What you are asked to do - In the listing that follows, locate the line containing "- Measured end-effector" and the line containing "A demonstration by". Retype exactly those two lines and every line between them, and nothing more.

Material shown -
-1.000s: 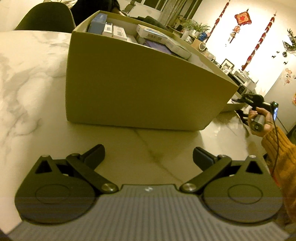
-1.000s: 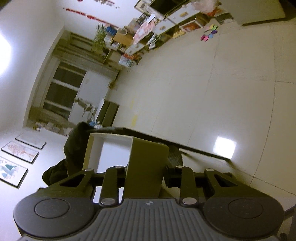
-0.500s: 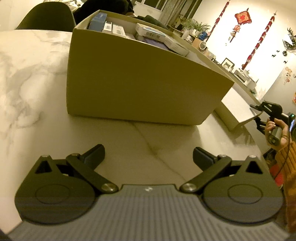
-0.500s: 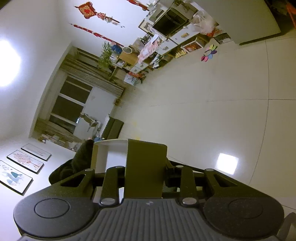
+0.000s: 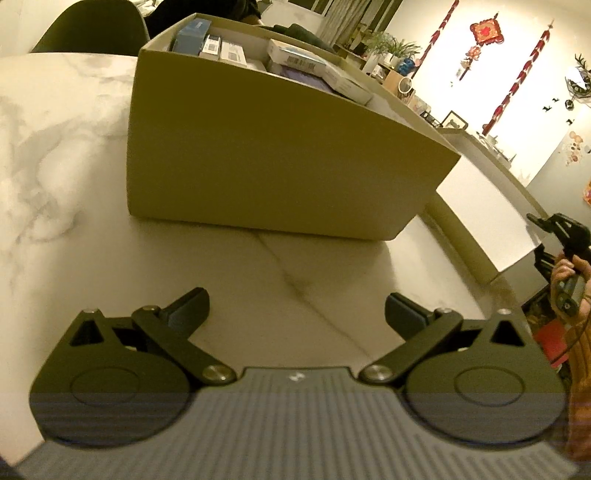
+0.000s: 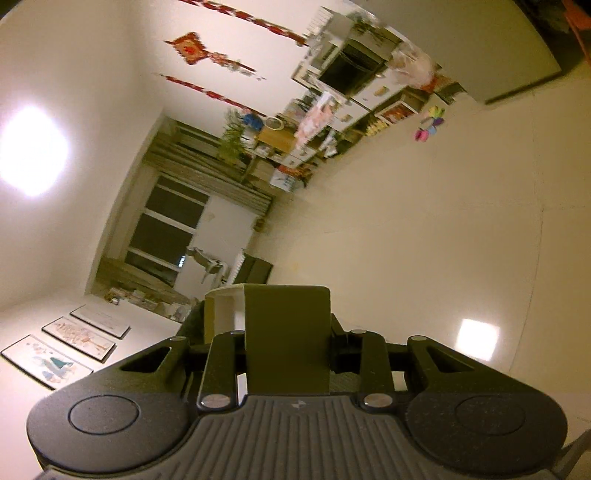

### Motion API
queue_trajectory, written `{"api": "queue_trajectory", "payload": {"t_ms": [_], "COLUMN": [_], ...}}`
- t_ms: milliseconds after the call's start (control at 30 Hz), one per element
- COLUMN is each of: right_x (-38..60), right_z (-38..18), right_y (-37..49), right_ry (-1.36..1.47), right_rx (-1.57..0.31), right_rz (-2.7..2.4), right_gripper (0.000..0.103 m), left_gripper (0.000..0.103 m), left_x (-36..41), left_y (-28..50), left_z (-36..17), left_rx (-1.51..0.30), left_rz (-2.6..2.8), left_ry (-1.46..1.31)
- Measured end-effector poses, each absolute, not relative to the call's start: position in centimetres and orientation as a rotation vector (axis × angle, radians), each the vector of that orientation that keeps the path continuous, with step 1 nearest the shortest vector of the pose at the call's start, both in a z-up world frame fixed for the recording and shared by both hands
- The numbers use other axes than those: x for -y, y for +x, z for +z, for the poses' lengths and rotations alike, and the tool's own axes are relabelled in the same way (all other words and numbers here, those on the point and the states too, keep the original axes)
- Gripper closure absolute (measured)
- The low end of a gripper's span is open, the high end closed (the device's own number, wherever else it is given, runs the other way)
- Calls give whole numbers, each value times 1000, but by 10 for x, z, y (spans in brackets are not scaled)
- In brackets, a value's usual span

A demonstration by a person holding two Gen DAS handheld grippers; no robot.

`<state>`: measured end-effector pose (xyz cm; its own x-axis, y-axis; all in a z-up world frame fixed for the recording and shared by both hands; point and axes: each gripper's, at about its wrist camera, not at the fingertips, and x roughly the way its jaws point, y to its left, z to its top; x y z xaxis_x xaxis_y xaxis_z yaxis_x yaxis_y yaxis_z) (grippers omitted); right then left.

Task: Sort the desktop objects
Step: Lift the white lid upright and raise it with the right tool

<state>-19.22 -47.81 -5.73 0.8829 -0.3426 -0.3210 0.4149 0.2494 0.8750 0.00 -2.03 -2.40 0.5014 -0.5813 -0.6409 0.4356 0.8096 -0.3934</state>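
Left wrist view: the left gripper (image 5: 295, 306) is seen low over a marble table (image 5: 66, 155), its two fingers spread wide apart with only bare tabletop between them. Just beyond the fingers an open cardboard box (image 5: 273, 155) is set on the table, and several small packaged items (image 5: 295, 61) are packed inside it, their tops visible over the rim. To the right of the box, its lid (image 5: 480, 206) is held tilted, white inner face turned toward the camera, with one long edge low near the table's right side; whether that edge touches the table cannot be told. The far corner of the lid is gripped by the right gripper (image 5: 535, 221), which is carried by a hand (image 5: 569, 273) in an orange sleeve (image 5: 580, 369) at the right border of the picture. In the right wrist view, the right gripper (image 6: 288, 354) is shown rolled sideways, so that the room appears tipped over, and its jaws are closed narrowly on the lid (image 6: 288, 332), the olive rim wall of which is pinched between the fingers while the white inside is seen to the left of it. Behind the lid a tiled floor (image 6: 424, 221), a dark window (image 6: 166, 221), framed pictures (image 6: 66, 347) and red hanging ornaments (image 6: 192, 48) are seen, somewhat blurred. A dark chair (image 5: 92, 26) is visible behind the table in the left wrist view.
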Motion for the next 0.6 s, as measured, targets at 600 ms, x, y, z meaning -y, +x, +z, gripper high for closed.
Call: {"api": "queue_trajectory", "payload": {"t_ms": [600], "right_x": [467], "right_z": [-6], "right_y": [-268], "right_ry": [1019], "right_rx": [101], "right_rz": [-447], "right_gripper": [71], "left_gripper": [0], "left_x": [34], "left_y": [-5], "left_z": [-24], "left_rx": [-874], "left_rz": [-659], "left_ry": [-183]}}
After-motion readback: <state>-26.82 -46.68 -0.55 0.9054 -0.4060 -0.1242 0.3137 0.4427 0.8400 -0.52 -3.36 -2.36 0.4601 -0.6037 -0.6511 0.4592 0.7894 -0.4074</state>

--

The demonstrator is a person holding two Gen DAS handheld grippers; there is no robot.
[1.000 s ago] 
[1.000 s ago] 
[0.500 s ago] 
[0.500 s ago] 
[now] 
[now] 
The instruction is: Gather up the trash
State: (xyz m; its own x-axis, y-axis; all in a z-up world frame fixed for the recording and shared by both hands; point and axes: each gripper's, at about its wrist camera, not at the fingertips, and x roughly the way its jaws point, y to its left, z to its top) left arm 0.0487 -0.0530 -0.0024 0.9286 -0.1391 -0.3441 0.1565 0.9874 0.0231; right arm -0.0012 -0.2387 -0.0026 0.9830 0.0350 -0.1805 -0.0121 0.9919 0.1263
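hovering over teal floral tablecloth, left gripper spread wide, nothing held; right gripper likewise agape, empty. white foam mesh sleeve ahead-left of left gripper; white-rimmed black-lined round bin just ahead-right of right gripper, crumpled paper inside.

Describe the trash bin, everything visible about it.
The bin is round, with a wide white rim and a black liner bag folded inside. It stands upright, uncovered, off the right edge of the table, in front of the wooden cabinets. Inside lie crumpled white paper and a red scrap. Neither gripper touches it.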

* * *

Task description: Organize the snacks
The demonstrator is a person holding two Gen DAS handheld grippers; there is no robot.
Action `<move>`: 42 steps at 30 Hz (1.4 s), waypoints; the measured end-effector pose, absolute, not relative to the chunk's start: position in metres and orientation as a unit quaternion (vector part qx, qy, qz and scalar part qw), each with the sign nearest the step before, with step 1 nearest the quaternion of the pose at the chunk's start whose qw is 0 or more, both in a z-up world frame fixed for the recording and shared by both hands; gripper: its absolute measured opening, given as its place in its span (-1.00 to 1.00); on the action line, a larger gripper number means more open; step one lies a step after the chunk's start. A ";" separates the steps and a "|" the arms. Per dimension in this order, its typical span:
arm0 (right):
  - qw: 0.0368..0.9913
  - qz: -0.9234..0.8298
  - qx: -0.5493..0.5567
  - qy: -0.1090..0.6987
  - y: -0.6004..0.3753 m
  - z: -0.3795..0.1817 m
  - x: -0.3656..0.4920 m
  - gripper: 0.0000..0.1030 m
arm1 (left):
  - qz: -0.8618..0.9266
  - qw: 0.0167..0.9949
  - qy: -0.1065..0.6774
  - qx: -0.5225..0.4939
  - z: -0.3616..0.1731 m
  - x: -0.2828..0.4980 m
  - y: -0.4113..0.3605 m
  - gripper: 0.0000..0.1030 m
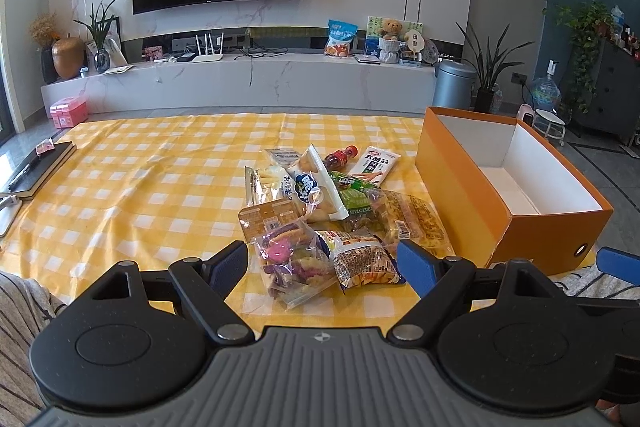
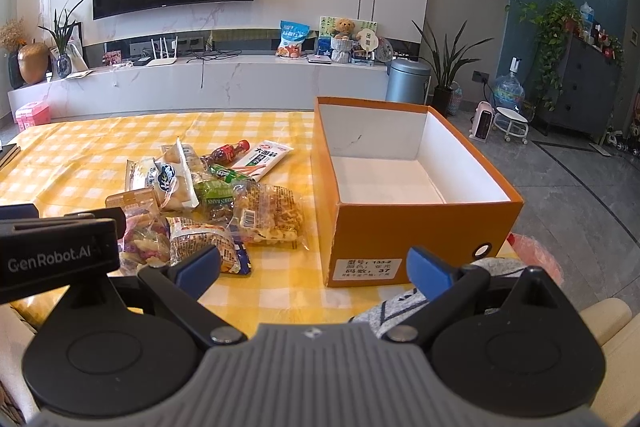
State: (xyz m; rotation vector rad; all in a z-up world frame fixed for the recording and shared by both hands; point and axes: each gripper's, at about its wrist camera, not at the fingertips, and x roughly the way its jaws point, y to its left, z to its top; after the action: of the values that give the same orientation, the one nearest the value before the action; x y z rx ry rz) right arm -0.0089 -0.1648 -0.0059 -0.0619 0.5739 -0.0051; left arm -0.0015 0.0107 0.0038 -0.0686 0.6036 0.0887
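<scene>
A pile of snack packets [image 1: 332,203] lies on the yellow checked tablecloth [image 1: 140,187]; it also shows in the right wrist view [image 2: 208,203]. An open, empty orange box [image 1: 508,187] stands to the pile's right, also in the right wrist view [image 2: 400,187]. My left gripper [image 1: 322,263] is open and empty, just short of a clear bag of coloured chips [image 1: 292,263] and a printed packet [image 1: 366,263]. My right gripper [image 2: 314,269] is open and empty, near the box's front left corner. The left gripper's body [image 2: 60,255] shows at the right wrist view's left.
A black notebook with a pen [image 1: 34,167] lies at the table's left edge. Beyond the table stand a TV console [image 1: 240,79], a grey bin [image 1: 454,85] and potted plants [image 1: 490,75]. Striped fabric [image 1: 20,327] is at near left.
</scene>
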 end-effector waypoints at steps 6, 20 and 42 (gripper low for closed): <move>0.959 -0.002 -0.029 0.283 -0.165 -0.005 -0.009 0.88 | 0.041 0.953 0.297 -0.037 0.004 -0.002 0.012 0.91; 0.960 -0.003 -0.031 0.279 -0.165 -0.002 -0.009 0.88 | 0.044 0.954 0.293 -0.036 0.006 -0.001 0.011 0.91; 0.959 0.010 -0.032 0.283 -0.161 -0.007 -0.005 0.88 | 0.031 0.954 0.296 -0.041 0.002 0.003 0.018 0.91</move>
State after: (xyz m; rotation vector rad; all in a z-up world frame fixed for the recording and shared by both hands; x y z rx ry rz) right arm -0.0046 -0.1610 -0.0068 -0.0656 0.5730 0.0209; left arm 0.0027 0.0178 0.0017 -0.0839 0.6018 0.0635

Answer to this exercise -
- Measured end-effector poses, each absolute, not relative to the call's start: position in centimetres and orientation as a rotation vector (axis × angle, radians), each the vector of that orientation that keeps the path continuous, with step 1 nearest the shortest vector of the pose at the call's start, both in a z-up world frame fixed for the recording and shared by both hands
- The numbers use other axes than those: x for -y, y for +x, z for +z, for the poses' lengths and rotations alike, and the tool's own axes are relabelled in the same way (all other words and numbers here, those on the point and the states too, keep the original axes)
- Gripper closure absolute (measured)
- The low end of a gripper's span is open, the high end closed (the device's own number, wherever else it is given, runs the other way)
- Calls give whole numbers, each value times 1000, but by 10 for x, z, y (spans in brackets are not scaled)
- In brackets, a value's usual span

A demonstration by a person holding two Gen DAS handheld grippers; no robot.

No more work remains on this exercise.